(Provided information begins)
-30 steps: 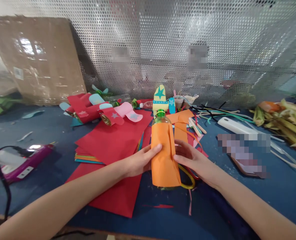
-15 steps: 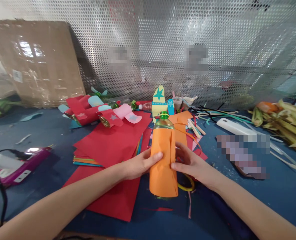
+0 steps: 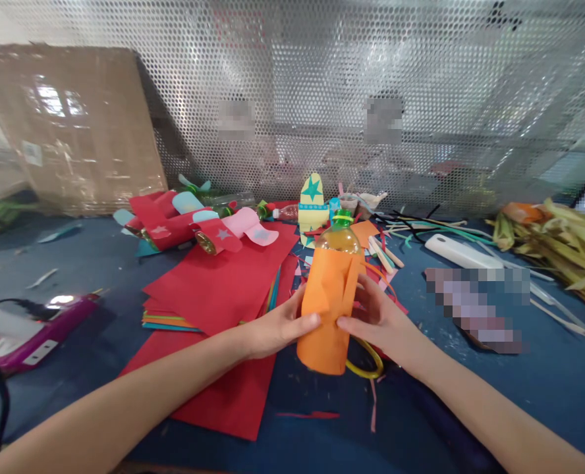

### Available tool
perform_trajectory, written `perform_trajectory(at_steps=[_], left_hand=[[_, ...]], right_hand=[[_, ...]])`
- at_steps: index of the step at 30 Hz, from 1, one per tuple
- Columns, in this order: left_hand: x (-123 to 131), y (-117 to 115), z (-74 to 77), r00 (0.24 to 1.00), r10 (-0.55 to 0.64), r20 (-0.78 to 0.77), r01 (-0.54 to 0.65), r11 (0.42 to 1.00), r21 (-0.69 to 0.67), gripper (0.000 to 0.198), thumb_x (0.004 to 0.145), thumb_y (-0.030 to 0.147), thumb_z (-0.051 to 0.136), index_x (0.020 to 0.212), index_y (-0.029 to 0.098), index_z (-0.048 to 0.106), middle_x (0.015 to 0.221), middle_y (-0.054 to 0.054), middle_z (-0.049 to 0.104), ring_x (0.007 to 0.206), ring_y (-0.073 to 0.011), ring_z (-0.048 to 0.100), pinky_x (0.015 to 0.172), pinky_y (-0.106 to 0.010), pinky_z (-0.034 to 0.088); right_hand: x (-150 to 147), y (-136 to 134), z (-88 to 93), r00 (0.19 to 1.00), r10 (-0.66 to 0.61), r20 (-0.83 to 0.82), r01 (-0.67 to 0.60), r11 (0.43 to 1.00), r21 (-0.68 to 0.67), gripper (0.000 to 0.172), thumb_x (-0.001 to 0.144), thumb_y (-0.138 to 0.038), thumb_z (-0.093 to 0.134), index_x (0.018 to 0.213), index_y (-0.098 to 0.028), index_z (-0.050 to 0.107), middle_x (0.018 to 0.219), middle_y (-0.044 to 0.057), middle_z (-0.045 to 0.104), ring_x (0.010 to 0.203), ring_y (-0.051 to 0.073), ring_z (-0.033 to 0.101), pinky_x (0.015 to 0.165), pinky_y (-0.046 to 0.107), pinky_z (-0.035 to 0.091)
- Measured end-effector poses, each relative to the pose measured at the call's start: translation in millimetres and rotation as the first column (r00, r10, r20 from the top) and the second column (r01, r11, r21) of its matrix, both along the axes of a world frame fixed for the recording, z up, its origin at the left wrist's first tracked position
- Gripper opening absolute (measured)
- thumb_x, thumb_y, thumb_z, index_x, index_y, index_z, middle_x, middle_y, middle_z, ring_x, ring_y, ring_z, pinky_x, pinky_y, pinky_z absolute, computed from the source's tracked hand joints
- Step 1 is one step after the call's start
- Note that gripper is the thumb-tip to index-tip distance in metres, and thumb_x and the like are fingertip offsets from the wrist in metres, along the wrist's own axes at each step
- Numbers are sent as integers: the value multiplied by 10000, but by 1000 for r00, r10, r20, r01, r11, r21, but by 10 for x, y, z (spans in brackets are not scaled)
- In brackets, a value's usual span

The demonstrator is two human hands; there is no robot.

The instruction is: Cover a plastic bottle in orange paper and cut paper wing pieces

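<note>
Holding a green-capped bottle (image 3: pixel 340 241) between both palms, we have it just right of centre in the frame, with orange paper (image 3: pixel 325 289) wrapped around its body and its shoulder and neck showing above. Our left forearm (image 3: pixel 139 395) slants up from the lower left corner, and our right forearm (image 3: pixel 490 395) comes in from the lower right, so the two meet in a wide V at the bottle. Our left hand (image 3: pixel 275 329) presses the paper from the left, its thumb laid nearly level across the front, its other fingers mostly hidden behind. Our right hand (image 3: pixel 381 316) cups the other side, thumb pointing left onto the paper near a raised, creased edge, fingers curled around the back. Both grips are closed to the bottle's width, and the thumb tips face each other with a small gap of orange between them. The bottle leans, its neck tipped toward the right of the frame; we cannot tell whether its base touches the table (image 3: pixel 559 388). Just below our right hand lies a yellow loop (image 3: pixel 374 370), and red sheets (image 3: pixel 223 283) spread beneath and beyond our left wrist, left of centre
</note>
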State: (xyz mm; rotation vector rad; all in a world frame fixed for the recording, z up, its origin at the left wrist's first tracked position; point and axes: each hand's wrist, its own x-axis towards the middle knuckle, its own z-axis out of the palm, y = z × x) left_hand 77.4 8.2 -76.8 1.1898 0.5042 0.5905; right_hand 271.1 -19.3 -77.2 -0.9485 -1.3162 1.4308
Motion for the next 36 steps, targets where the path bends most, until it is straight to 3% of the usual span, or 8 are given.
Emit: perform_trajectory(at_steps=[5, 11, 15, 18, 23, 27, 31, 36], left_hand=[[26, -63, 141, 994, 42, -100, -36, 998, 54, 1105, 626, 359, 833, 1483, 292, 139, 1436, -146, 432, 1284, -341, 449, 967, -449, 449], [2, -89, 114, 982, -85, -171, 78, 996, -46, 1076, 590, 396, 841, 1450, 218, 220, 1339, -163, 520, 1199, -337, 522, 939, -443, 459], [-14, -81, 116, 979, -103, -174, 98, 994, -39, 1217, 598, 430, 836, 1492, 234, 33, 1379, -181, 477, 1229, -344, 499, 964, -460, 438], [-14, -68, 150, 982, -66, -179, 73, 997, 32, 1208, 653, 469, 794, 1494, 297, -56, 1471, -159, 375, 1306, -341, 424, 1017, -474, 394], [13, -33, 146, 983, 56, -175, -20, 979, 202, 1167, 626, 482, 801, 1497, 310, 46, 1546, -144, 199, 1360, -358, 337, 1053, -465, 371], [32, -32, 112, 965, 138, -222, -74, 959, 275, 1039, 704, 390, 752, 1491, 277, 84, 1483, -171, 289, 1268, -333, 465, 1030, -467, 403], [24, -52, 133, 966, 141, -216, -69, 948, 309, 944, 745, 356, 703, 1483, 252, 124, 1508, -159, 258, 1309, -314, 426, 1061, -426, 384], [6, -45, 175, 971, 127, -204, -59, 950, 308, 939, 738, 343, 703, 1484, 252, 140, 1529, -139, 266, 1307, -312, 435, 1031, -406, 424]], right_hand=[[6, 19, 38, 993, -117, -22, 118, 991, 66, 666, 659, -314, 813, 1209, -314, 438, 1115, 37, 634, 1072, 225, 598, 896, 402, 500], [15, 7, 241, 962, -236, -136, 246, 967, 67, 418, 699, -383, 780, 1062, -302, 590, 1099, -2, 677, 1067, 199, 601, 927, 342, 491], [29, 28, 277, 941, -285, -182, 305, 948, 90, 409, 680, -339, 789, 1048, -306, 612, 1064, -23, 692, 1002, 183, 621, 888, 320, 509], [43, 46, 258, 932, -309, -189, 336, 933, 132, 359, 691, -318, 780, 1007, -299, 609, 1048, -24, 693, 994, 177, 623, 875, 308, 516], [61, 76, 213, 900, -375, -222, 411, 899, 150, 405, 696, -289, 775, 1051, -299, 581, 1073, -28, 682, 1001, 161, 628, 882, 299, 525], [49, 80, 212, 875, -426, -231, 462, 878, 129, 426, 657, -280, 792, 1028, -275, 583, 1081, -12, 680, 1009, 174, 632, 882, 315, 533], [40, 67, 213, 852, -460, -249, 494, 865, 90, 504, 616, -263, 821, 1051, -279, 567, 1064, -8, 691, 957, 181, 650, 839, 322, 548], [78, 49, 189, 895, -360, -264, 392, 917, 80, 452, 671, -281, 813, 1075, -288, 608, 1073, -2, 696, 1015, 200, 635, 898, 337, 515]])
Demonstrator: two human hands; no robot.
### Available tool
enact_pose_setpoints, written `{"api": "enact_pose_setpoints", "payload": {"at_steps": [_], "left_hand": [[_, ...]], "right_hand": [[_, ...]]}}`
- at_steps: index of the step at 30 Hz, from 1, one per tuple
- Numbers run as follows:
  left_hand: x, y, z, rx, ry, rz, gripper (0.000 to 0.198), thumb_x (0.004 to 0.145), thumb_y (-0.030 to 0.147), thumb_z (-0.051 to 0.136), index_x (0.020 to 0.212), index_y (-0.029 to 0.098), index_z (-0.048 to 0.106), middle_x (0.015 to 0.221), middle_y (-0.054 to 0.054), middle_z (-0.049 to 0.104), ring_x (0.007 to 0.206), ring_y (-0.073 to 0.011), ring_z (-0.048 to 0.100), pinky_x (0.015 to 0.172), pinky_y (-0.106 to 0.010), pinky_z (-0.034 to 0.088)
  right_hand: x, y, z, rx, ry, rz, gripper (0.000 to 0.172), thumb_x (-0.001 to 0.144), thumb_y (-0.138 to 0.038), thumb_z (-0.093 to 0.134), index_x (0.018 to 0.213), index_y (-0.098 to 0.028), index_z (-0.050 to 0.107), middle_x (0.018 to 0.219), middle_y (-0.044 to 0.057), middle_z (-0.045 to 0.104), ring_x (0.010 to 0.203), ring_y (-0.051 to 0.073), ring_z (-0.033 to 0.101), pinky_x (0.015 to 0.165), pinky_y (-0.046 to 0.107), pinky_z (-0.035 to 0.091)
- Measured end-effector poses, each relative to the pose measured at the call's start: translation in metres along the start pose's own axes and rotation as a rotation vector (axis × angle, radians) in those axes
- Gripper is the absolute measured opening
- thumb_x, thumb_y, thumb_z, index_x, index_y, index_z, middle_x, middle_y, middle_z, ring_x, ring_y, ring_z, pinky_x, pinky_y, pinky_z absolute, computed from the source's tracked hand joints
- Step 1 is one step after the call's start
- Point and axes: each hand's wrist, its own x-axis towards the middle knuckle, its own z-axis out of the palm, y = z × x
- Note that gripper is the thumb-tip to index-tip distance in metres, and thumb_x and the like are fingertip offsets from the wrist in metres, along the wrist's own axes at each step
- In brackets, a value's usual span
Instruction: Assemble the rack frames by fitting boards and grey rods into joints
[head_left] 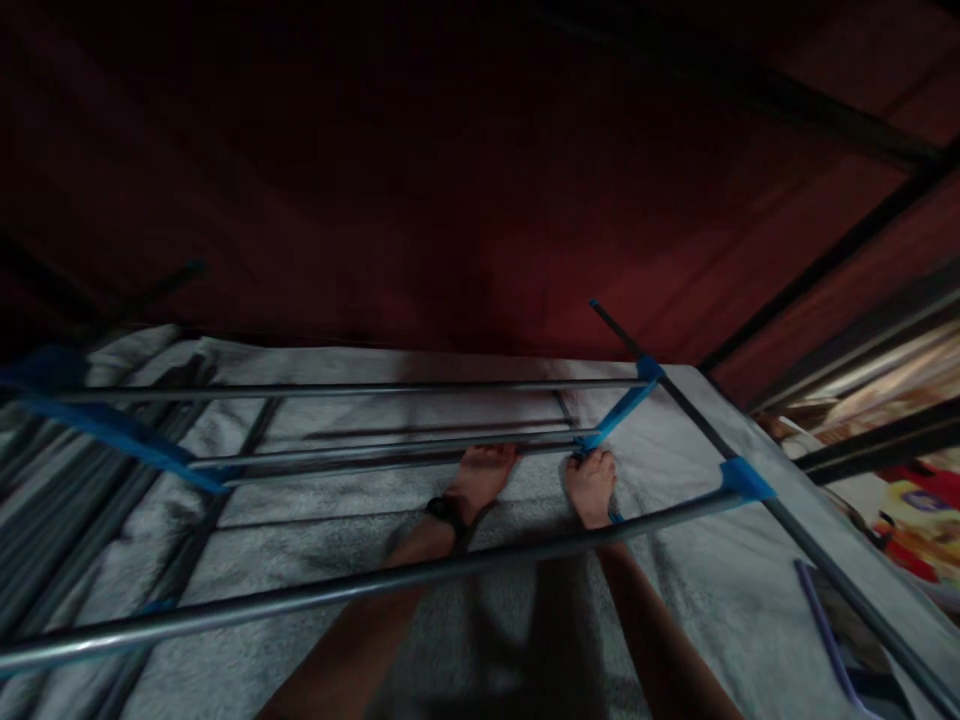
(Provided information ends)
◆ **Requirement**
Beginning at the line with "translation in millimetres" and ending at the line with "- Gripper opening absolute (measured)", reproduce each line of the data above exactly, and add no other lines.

◆ **Reply to the task**
- Measured end-effector poses, each relative to the pose measured at the call's start: translation in millimetres and rotation as the first column (r00, r10, r20 from the top) and the second column (r01, r11, r21) of its matrix, both along the axes of a world frame fixed for the recording, z up, its origin at the left wrist's first tracked position
- Gripper opening absolute (measured)

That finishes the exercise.